§ TASK DETAILS
Using the listing below, give again exactly the lines from the line with "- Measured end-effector" to the line with "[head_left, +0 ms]", inclusive, without the pictures.

☆ ☆ ☆ ☆ ☆

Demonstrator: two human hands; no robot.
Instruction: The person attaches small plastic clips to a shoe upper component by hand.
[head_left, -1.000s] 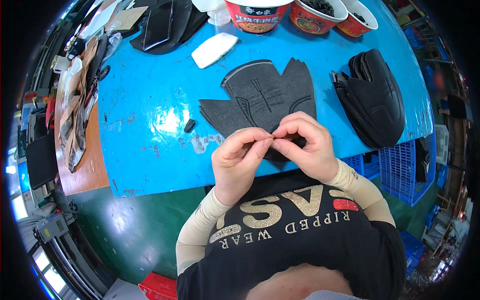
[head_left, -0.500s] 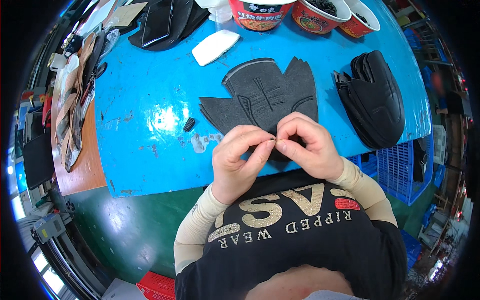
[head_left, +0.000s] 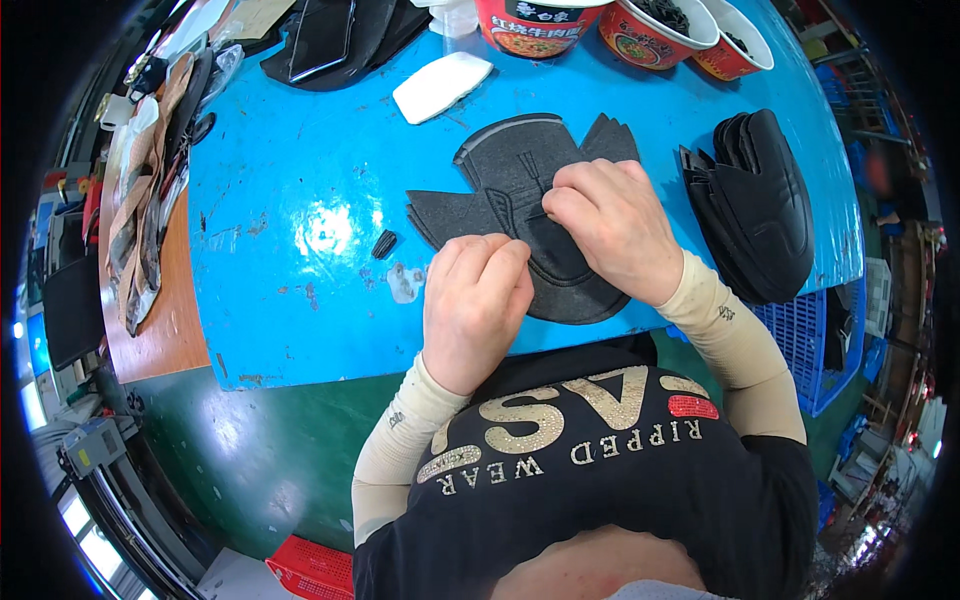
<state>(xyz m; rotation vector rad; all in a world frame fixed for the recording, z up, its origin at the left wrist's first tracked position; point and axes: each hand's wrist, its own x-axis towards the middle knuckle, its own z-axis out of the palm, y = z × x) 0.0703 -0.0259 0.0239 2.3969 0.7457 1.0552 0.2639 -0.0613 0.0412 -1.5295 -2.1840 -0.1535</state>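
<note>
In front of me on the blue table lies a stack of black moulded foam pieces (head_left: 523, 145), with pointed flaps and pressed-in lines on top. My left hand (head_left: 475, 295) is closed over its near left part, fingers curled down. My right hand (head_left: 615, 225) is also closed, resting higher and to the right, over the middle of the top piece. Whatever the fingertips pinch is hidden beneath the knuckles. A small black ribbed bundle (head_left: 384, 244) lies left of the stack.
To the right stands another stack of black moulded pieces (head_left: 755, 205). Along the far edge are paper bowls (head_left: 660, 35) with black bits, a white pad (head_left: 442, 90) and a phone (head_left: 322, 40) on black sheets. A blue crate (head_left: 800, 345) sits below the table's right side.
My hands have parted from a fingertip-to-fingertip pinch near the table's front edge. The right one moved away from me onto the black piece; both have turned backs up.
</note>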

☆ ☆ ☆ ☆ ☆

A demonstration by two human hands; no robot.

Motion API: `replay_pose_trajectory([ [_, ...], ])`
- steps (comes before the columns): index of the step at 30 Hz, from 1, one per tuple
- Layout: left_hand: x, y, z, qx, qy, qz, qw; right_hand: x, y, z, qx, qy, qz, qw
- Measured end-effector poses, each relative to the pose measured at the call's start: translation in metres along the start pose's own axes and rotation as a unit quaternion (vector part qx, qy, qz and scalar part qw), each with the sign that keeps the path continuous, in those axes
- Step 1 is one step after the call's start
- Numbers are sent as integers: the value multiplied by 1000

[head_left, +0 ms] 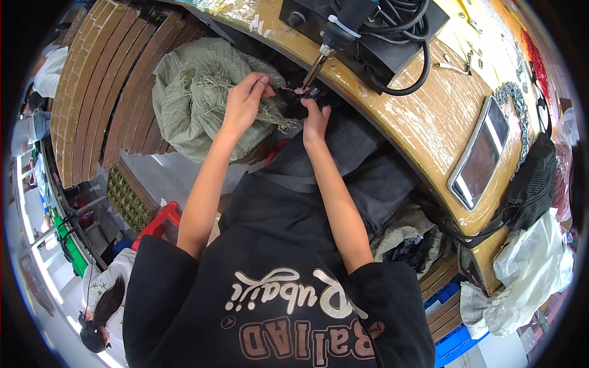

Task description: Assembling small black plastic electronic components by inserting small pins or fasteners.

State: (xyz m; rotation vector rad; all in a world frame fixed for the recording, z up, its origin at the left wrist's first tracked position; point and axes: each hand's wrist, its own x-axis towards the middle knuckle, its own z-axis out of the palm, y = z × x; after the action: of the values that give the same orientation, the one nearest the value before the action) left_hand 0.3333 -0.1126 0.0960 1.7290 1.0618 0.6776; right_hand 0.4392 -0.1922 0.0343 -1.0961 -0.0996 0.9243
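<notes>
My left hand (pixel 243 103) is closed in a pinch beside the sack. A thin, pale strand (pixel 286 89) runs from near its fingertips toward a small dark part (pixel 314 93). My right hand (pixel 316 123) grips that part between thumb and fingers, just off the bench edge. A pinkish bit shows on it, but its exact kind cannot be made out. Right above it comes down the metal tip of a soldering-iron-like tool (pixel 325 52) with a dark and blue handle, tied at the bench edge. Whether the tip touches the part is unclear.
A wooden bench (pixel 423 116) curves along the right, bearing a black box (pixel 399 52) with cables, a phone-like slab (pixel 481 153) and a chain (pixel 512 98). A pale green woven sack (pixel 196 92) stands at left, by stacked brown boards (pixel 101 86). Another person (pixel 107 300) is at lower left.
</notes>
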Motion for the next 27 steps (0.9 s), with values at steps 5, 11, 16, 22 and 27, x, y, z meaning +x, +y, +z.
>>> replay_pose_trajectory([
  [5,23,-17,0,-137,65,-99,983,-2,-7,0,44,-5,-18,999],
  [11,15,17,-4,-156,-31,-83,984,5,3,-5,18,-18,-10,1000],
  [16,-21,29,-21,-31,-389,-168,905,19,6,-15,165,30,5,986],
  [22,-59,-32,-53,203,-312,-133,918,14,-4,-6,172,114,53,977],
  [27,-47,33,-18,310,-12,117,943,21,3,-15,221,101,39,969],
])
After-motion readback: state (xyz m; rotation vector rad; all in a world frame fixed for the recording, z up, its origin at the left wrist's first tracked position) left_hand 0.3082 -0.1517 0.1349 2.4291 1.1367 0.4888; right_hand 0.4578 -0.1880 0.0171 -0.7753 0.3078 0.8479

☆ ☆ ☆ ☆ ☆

§ RESULT FOR THIS EXERCISE
- Measured end-effector poses, each relative to the pose measured at the call's start: translation in metres along the start pose's own axes and rotation as a unit quaternion (vector part qx, qy, qz and scalar part qw), each with the sign that keeps the path continuous, in those axes
- Step 1 is one step after the call's start
- Numbers are sent as integers: the value multiplied by 1000

[head_left, +0 ms] 

What this exercise required is now done.